Thursday's Closing the Gap report offers 'no grounds for confidence' amid a failure to address key issues with time winding down on the current agreement, the Uluru Statement architects say.
Anthony Albanese delivered this year's report in Parliament on Thursday, outlining just four of 19 targets are on track, with as many going backwards.
As reported by National Indigenous Times, several key measures continue to stall or deteriorate — including incarceration, out-of-home care (OOHC) and suicide rates — prompting the Prime Minister to acknowledge the scale of work still required.
The timeline on many reforms set out in the National Agreement, signed in 2020, expires in five years, or 2031.
"Promises, resets and rebrands" with "little to show for it" date back far longer than the 18 years since initial Closing the Gap strategy in 2008, Uluru Dialogue co-chairs Pat Anderson and Professor Megan Davis said in a joint statement on Thursday.
This extends to 30 years since former prime minister John Howard flagged "practical reconciliation," the pair said.
The co-chairs slammed a part of the Prime Minister's delivery of the report. While acknowledging there is work to be done, Mr Albanese said: "We must also guard against talk of failure", suggesting the use of the term dismisses "aspirations and achievements of Indigenous Australians". He added the use of the term is akin to giving up - something not being contemplated by the federal government.
Aunty Pat and Professor Davis said: "It is a profound irony for governments to caution ordinary people against naming failure when that failure belongs to policymakers, not the governed."
People who have been "economically marginalised and politically disempowered" shouldn't be "admonished for describing what they live each day", they added.
Aunty Pat and Professor Davis were also critical of economic measures within this year's report and going forward, saying policies which tend to benefit "a small, well-connected elite" are not the means to deliver broad benefit for First Nations people.
In Parliament, Mr Albanese made the case economic empowerment underpins the Closing the Gap strategy and self-determination "flows from financial security " and from "having a stake in the economy".
"The Prime Minister's 'pull yourself up by the bootstraps' address will offer little solace to communities burdened by suffocating bureaucratic control. It may, however, reassure the Coalition that Howard's ideological DNA continues to shape Indigenous policy three decades on, despite decades of demonstrable failure," Aunty Pat and Professor Davis said in their response.
"'Economic empowerment' is not a new policy.
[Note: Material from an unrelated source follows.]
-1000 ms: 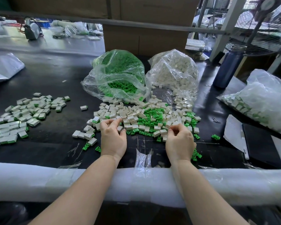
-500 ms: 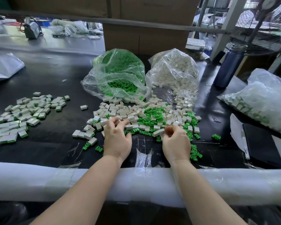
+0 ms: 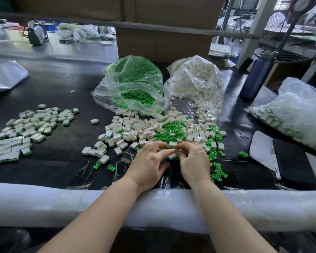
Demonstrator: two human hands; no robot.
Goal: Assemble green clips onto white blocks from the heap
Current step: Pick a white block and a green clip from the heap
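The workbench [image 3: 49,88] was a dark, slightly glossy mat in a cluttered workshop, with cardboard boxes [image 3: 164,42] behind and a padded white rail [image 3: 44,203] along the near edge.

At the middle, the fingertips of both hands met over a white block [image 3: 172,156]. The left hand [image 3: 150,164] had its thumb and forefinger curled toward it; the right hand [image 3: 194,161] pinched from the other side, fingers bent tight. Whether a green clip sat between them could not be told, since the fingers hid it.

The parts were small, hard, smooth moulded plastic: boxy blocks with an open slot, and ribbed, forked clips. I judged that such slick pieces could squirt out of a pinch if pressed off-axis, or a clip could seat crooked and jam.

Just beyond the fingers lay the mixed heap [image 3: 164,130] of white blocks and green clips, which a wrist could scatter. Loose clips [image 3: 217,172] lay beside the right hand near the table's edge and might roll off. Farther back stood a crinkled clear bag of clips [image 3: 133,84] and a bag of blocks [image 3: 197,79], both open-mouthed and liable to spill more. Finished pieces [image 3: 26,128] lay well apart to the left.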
It is the latest repackaging of targeted economic policies that have circulated through Indigenous affairs for decades under shifting slogans.
"The language has evolved to meet the contemporary milieu of financialised, high-inequality capitalism, but the architecture remains state-controlled and inattentive to the real constraints on wealth creation: no Voice, no agency, poor health, insecure land tenure, limited property rights, regulatory uncertainty, procurement barriers and infrastructure deficits."
Aunty Pat and Professor Davis, as major figures in the 'Yes' case for the Voice to Parliament - a proposal laid out in the Uluru Statement - have consistently pointed to its capacity to drive positive change, had it succeeded, in the years since its defeat in the 2023 referendum.
On Thursday, they addressed the argument responsibility for Closing the Gap "devolved back to the states and territories".
This transfer of responsibility "retreated from the leadership mandate Australians conferred upon (the Commonwealth) in the 1967 referendum", they said.
"Labor has accepted that retreat. It has stood by while states and territories continue to fail, particularly in youth detention and child removals. The consequences are not abstract. They are borne daily by our communities and families," Aunty Pat and Professor Davis added.
Earlier this week, Independent Senator Lidia Thorpe pushed for greater accountability on the state and territories, financial penalties to be built into the Closing the Gap agreement.
The suggestion was followed by Minister for Indigenous Australians Malarndirri McCarthy's signalling of potential levers to apply greater pressure on the jurisdictions to improve their performance towards reaching targets.
"Today's glossy brochure, heralding what amounts to zero structural change, offers cold comfort to communities struggling to survive, to pay rent, to read and write, to put food on the table, to keep the lights on and to stay safe. In some Northern Territory communities, even reliable electricity remains absent. That is a national disgrace", Aunty Pat and Professor Davis said on Thursday.
"With five years remaining under the current framework, today's report provides Australians with no grounds for confidence that the gap is closing in any meaningful sense."